From the Introduction: "The ongoing COVID-19 [coronavirus disease 2019] pandemic has resulted in over 4∙5 million deaths worldwide. Approaches to control COVID-19 depend on the durability of immunity conferred by recovery and by vaccination. However, predicting the durability of immunity against the virus causing COVID-19, SARS-CoV-2 [severe acute respiratory syndrome coronavirus 2], remains challenging amid a pandemic. During the rapid expansion of the pandemic, there have been few documented reinfections relative to the overall incidence. Short-term longitudinal studies of the levels of SARS-CoV-2 neutralising antibodies at best provide lower bounds for the durability of immunity.

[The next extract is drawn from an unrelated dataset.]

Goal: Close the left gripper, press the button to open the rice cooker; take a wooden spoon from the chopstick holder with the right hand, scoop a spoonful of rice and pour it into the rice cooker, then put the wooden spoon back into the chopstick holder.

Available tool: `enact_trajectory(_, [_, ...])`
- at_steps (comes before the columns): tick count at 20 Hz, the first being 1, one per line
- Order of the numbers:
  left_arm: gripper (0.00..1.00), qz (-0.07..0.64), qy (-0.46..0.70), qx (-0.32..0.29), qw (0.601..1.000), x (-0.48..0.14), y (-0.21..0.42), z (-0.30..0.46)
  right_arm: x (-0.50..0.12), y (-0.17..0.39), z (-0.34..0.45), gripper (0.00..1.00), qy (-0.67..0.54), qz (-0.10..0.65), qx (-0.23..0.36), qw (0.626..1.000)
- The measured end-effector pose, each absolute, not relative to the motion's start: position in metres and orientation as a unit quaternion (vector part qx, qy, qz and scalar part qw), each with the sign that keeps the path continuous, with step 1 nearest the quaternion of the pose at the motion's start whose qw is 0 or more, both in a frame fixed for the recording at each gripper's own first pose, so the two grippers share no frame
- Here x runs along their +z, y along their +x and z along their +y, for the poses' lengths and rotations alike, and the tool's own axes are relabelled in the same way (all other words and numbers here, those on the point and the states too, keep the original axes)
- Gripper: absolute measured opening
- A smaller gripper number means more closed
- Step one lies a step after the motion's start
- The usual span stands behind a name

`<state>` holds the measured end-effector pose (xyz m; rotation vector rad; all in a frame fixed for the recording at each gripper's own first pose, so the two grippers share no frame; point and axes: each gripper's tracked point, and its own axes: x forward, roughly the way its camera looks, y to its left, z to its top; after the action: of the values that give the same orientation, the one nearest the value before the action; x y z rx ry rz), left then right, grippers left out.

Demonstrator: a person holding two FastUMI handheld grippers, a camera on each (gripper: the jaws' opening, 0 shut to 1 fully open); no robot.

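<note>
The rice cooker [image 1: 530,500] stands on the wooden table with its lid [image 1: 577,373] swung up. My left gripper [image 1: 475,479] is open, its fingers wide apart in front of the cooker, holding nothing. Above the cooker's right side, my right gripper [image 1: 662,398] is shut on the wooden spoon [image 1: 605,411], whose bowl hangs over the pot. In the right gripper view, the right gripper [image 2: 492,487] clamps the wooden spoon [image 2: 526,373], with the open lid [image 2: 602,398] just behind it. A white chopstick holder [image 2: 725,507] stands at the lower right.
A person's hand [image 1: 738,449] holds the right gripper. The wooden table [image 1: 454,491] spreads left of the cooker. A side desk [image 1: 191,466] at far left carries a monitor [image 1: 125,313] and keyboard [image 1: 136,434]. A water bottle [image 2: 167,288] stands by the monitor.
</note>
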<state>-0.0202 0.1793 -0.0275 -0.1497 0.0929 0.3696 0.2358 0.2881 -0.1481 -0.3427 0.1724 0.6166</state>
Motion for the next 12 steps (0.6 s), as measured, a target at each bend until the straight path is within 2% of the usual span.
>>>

By contrast, the long-term waning of antibody levels following infection has been assessed among close coronavirus relatives of SARS-CoV-2, including SARS-CoV, MERS-CoV [Middle East respiratory syndrome coronavirus], human coronavirus (HCoV)-OC43, HCoV-229E, and HCoV-NL63. Extensive reinfection data over time have been collected for seasonal endemic coronaviruses (HCoV-OC43, HCoV-229E, and HCoV-NL63). The zoonotic coronavirus SARS-CoV-2 is unlikely to have evolved an especially divergent interaction with the mammalian immune system compared with its close coronavirus relatives. Therefore, the waning of humoral immunity against SARS-CoV-2, the observed rates of antibody decline after infection, and the probability of reinfection given antibody levels for multiple close relatives of SARS-CoV-2 can be estimated from a phylogenetic analysis of the ancestral and descendent states that fills in critical gaps in our knowledge of SARS-CoV-2."